Теперь Блейд знал, что обитатели Уренира еще в глубокой древности открыли Принцип Всеобщей Трансформации. Известно, что энергия может быть преобразована в вещество и наоборот; точно так же различные виды энергии и вещества могут быть преобразованы друг в друга. Тепло можно превратить в электричество, газ — в металл, воду — в гранит, раскаленную плазму — в изысканную пищу, а фотоны видимого света — в сложнейшие молекулы живой ткани, в нервные клетки разумного существа. Все эти метаморфозы вполне возможны, если в запасе имеется достаточно сырья — энергии и вещества, а также достаточно времени и знаний, чтобы осуществить подобные преобразования на практике. Уренирцы умели это делать, причем в любых масштабах; их установки были способны разложить крохотную песчинку на элементарные частицы и собрать из них столь же крохотного муравья, либо превратить гигантскую звезду в камень, воздух, воду и почву для тысяч обитаемых миров. Обладая подобным знанием, они стали фактически всемогущими. Они получили возможность творить новые планеты и звездные системы; они научились гасить и зажигать звезды, манипулировать с пространством и временем; они могли уничтожить и воссоздать галактику. Более того, как истинные боги, они овладели жизненной энергией, позволявшей творить разумные существа, какие угодно и из чего угодно — из глины и камня, из воды и воздуха, из разреженного межзвездного газа!
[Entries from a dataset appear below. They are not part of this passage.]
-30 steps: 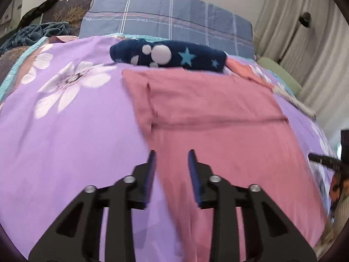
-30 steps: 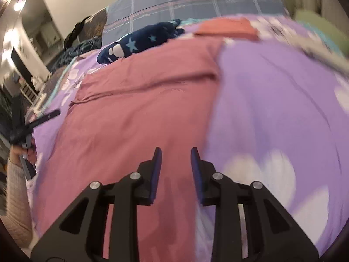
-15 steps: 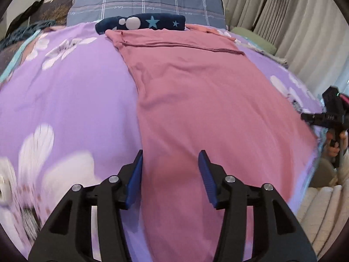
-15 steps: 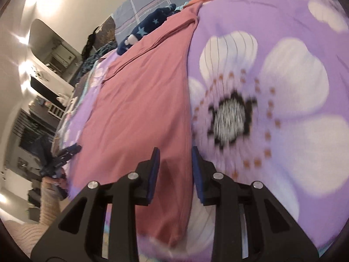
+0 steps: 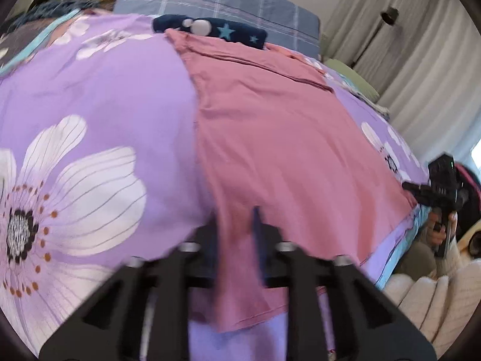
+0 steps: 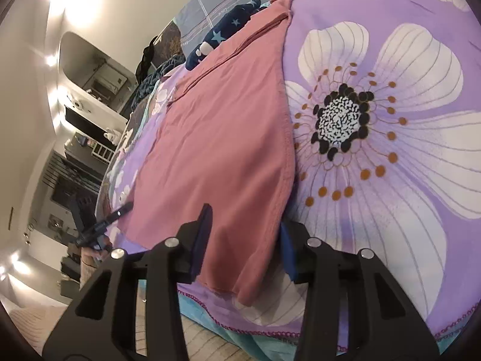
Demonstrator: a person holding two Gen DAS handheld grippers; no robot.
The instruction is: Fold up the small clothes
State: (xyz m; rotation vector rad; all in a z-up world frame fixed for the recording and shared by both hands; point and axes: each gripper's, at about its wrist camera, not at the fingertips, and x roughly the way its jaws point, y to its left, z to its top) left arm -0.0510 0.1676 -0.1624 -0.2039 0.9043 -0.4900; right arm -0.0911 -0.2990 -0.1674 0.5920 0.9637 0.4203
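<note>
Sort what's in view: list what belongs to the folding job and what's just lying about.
In the job:
- pink garment, spread flat on the bed
- left gripper, shut on its near corner
- right gripper, straddling the other near corner

Lying about:
- navy star-print item
- plaid pillow
- floral bedsheet

One pink garment [image 5: 279, 138] ahead of both grippers. One navy star-print item [image 5: 210, 28] beyond it. One plaid pillow [image 5: 216, 3] farthest off. One purple floral bedspread [image 5: 99, 96] underneath. Two grippers: left gripper [image 5: 236, 231], right gripper [image 6: 243, 240].
</note>
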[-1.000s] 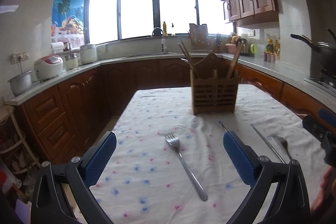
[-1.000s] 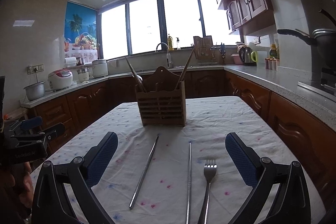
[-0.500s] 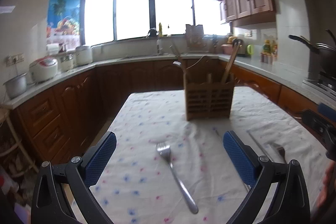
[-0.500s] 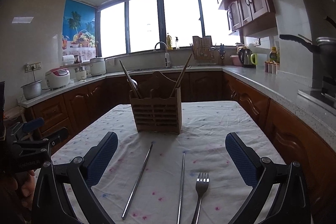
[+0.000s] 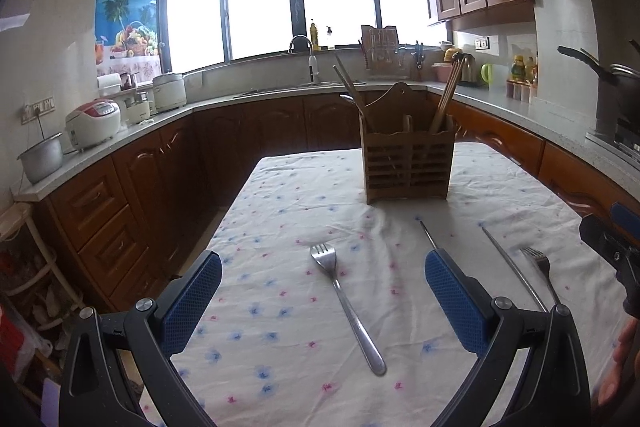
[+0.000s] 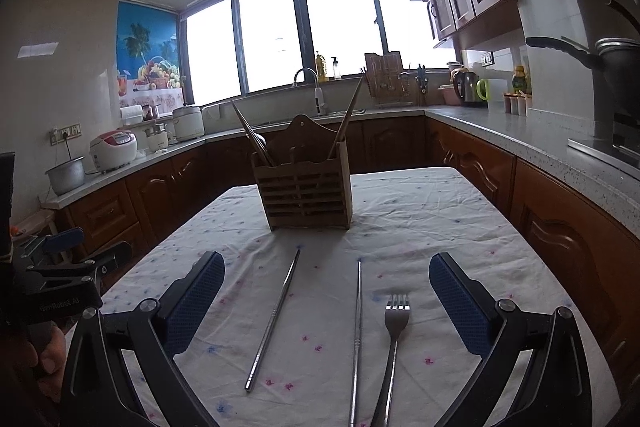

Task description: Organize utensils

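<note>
Now that you've lowered both wide-open claws, left claw [image 5: 323, 301] framing its fork [image 5: 346, 307], close on it next.

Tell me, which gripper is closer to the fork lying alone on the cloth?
Left. The left gripper hangs open right over that fork, which lies between its fingers. The right gripper is off to the side, over two metal chopsticks and another fork.
</note>
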Tool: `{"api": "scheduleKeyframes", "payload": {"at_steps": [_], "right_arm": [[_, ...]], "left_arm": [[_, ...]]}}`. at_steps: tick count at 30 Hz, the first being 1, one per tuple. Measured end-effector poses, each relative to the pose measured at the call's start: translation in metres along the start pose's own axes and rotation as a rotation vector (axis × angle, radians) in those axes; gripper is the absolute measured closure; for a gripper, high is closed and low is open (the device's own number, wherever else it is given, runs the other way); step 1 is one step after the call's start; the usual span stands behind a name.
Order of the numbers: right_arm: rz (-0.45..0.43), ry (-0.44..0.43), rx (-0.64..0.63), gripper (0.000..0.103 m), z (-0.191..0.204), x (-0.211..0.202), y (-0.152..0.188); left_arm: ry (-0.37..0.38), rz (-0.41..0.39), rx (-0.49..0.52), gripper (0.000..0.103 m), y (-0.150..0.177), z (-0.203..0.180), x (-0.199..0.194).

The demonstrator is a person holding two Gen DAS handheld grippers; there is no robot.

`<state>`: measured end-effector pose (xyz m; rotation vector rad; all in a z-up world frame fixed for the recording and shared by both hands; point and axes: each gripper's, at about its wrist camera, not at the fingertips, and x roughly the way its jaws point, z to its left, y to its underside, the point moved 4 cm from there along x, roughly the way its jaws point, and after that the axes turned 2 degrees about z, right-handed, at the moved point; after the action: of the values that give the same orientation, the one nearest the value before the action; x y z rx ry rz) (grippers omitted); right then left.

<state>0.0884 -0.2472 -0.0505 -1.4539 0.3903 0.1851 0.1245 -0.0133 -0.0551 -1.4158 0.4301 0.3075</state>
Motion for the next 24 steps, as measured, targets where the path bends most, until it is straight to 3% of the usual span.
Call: {"api": "scheduleKeyframes", "payload": {"at_steps": [24], "right_arm": [[-0.035,-0.018,-0.051,0.000,0.013,-0.013,-0.013]], "left_arm": [[0.010,-0.044,-0.005,0.001,-0.001,-0.003,-0.013]]}}
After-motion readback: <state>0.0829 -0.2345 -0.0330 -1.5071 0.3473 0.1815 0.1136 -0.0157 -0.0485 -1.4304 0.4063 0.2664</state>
Разумеется, все эти чудеса осуществлялись с помощью машин. Довольно быстро уренирцы выяснили, что и сами они являются машинами, сложнейшими биологическими агрегатами, главная функция которых заключается в поддержании жизни — а тем самым и разума. Но, как всякая конструкция, человек-машина имел свои ограничения; в частности, чтобы играть в титанические игры с пространством и временем, галактиками и звездами, он был вынужден пользоваться другими машинами, неживыми и не столь сложными, но более быстрыми, более мощными и надежными, чем человеческие мышцы и мозг. Впрочем, существовал и иной выход из этой ситуации, который вполне устраивал одних, но ужасал других — отказ от человеческого естества и переход в состояние почти божественное.